Mopar recommends that the Magnum 300hp 360cid use a 600cfm and the Magnum 380 360cid use a 750cfm. Justa6 can tell you what a properly set up large carb can do an a properly set up small engine. I agree most people over carb their engine, but mine runs much stronger wth a 750 Holley over a 600 Holley. It also had better bottom end with a Carter AFB over the 600 Holley. |
Paul,
Sorry it took me a bit to get back to you on this. You did not say, or I missed it, what intake you are running. If you are matching the cam and intake even Edelbrock recommends a 750 or even a 800 cfm. As I recall the lifters you have are metered to bleed down at low speed to smooth out the low end.
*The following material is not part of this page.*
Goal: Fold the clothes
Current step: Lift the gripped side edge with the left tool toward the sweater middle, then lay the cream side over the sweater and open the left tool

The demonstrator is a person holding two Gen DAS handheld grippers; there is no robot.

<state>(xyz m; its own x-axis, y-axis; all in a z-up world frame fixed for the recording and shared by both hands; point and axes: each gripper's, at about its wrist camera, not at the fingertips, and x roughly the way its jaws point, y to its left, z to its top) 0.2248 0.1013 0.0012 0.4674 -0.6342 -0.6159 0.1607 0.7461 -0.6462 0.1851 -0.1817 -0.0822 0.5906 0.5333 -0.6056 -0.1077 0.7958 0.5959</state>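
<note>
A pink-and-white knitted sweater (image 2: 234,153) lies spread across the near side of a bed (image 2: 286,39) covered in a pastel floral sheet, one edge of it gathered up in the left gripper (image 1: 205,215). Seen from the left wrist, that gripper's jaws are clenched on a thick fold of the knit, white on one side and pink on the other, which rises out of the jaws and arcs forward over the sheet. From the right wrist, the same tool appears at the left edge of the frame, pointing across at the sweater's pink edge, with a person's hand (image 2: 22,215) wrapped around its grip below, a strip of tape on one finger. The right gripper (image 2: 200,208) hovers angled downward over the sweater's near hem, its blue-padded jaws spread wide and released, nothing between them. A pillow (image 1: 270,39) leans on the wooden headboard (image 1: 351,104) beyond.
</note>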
What the lifter does is drop the lift at low speed so the car will have more vacuum at idle and low rpm. As the engine speeds up the lifters do nat have as much time to bleed down and the lift goes up. With out seeing the car and only going by what you have told me I would say that you should see a bit of improvement with a larger carb. I have not played with the Avenger carb as yet so I will leave that to someone that has. |
Bruce,
Well, the money wasting (as it were) has already happened. The thing runs like a real beast, and I've never had a throttle response issue. At least not when I put my foot down hard. I was reading in another post (and maybe I should start a new post for this question) about some low-load hesitation. I'm currently experiencing that. Car sits and idles like a pissed off dump truck, just how it should. Give it some gas and it hesitates a little, sounds like a dead miss. Get out on the road and with very mild throttle (1/8 or less) it hesitates as the revs build...sounds like ignition failure, like the whole thing's turning on and off repeatedly and quickly. If you stomp it, this all goes away (as far as I remember...but it's been a while since the sun was out and it wasn't freezing) and it pulls immediately to 6K where I lift, straighten the car, grab second and do it again. Some of the suggestions I saw seemed to focus around lean front jets. I know that on the dyno, we saw some pretty hot cylinder temps and we went up one jet size. Temps maybe came down 20 degrees but not what we were looking for and we abandoned that route. Could another jet size possibly help the hesitation and the temps? I'll be damned if I remember what jets are in that motor now, but I can do some looking around one of these nights and let you know the specs of the motor and stuff, maybe that will help. JP |
JP,
Ok let me see if I have this right. It idles alright but has a miss at low cruise speed? If so that is a sign of a lean mix. Does the car have a manual choke? If so what you can so is drive the car to what ever speed the miss starts. Slowly pull on the choke a small amont at a time. If the miss goes away and the engine starts to smooth out, you can hear it when it is right, the jets are to small. If it starts to break down worse it is to rich and you need to back off the jet size. Now if I did not understand and it misses as you are putting your foot down you have an accelerator pump issue. Those are a bit harder to sort out. Let me know which it is and I will do my best to walk you through it. |
I did some looking on the Avenger carbs and boy is my face red. Ok so I did not remember that the avenger was just a polished Holley. So shoot me.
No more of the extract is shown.